Please move the slider and study the readings.

You can practise the uncertainty interactively with the following applet; just move the slide to choose the desired value and observe the lower and upper bounds of the potential measurements.

The pen shows a reading between 47 and 48 mm on the scale. Depending on the precision that you choose, or the absolute uncertainty, the possible values of lower and upper bound are automatically calculated.

**Percentage Uncertainty = (Absolute Uncertainty/Mean Value) x 100**

**E.g.**

In the above example,

Percentage Uncertainty = (0.02/0.25)x 100 = 8%

**Exceptions:**

Sometimes, the multiple measurements that you take could be the same, leaving you with no variation or range. In other words, absolute uncertainty turns out to be 0! This situation can also arise
when you have a single measurement. In such circumstances, the **resolution** of the device - the smallest measurement possible - comes to our rescue. The resolution is taken as the absolute uncertainty.

**E.g.**

- If the device in question is a meter rule, the resolution, 1mm, is the absolute uncertainty.
- If the device is a Vernier Calliper, the resolution, 0.01mm, is the absolute uncertainty.
- If the device is a micrometer, the resolution, 0.01mm, is the absolute uncertainty.

If the single measurement by a Vernier Calliper is 23.2mm or every measurement is 23.2mm in a series of measurements, the length = 23.2 ± 0.01

Food for thought: 2 ± 0.645 is not the right way show absolute uncertainty.

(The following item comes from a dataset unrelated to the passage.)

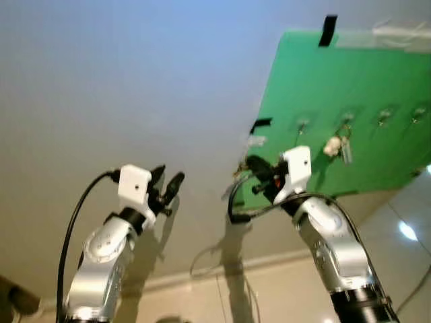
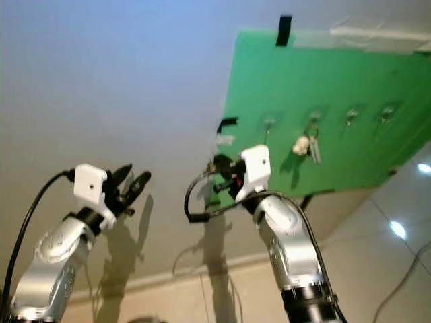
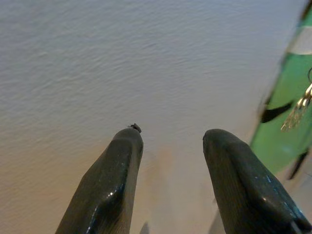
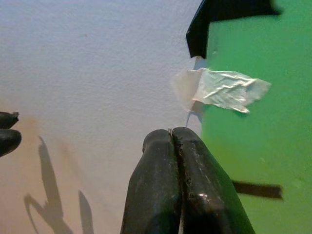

Why?

**E.g.**

The number of lines carved on a diffraction grating stands at 3.5x10^{3} per metre. Find the percentage uncertainty, grating spacing and absolute uncertainty in the number of lines per metre.

The value is correct to 1 decimal place - the smallest possible measurement or resolution. So, true value can be anywhere between 3.45x10^{3} per metre and 3.55x10^{3} per metre.

Percentage uncertainty = 0.1x10^{3} / 3.5x10^{3} x 100 = 2.9%

Grating spacing = 1/3.5x10^{3} = 0.29 mm

As the above is correct to two decimal places,

Absolute uncertainty = ± 0.01 mm

**Case 1**

When you add or subtract quantities in an equation, absolute **uncertainty** of each value is added together.

**E.g.1**

The length of a copper wire at 30C^{0} is 18.2mm ± 0.04 cm and at 60C^{0} 19.7mm ± 0.02 cm. Find the absolute uncertainty and the extension of the wire.

Absolute uncertainty = 0.04 + 0.02 = 0.06

Extension of the wire = (19.7 - 18.2) ± 0.06

= 1.5mm ± 0.06

**E.g.2**

The mass of the water bottle of an avid walker, before and after a walk, is 300g and 127g respectively. If the absolute error is 0.5g, find the loss of mass of water, correct to the appropriate degree of accuracy.

Mass before the walk = 300 ± 0.5g

Mass after the walk = 127 ± 0.5g

Mass of the water used up = (300 - 127) + 2*0.5 ±

= 173 ± 1g

**Case 2**

When you multiply or divide quantities in an equation, percentage **uncertainty** of each value is added together.

**E.g.**

The weight of an iron block is 8.0 ± 0.3 N and is placed on a wooden base of area, 3.5 ± 0.2 m^{2}. Find the percentage uncertainties of the values and then calculate the pressure exerted by the block.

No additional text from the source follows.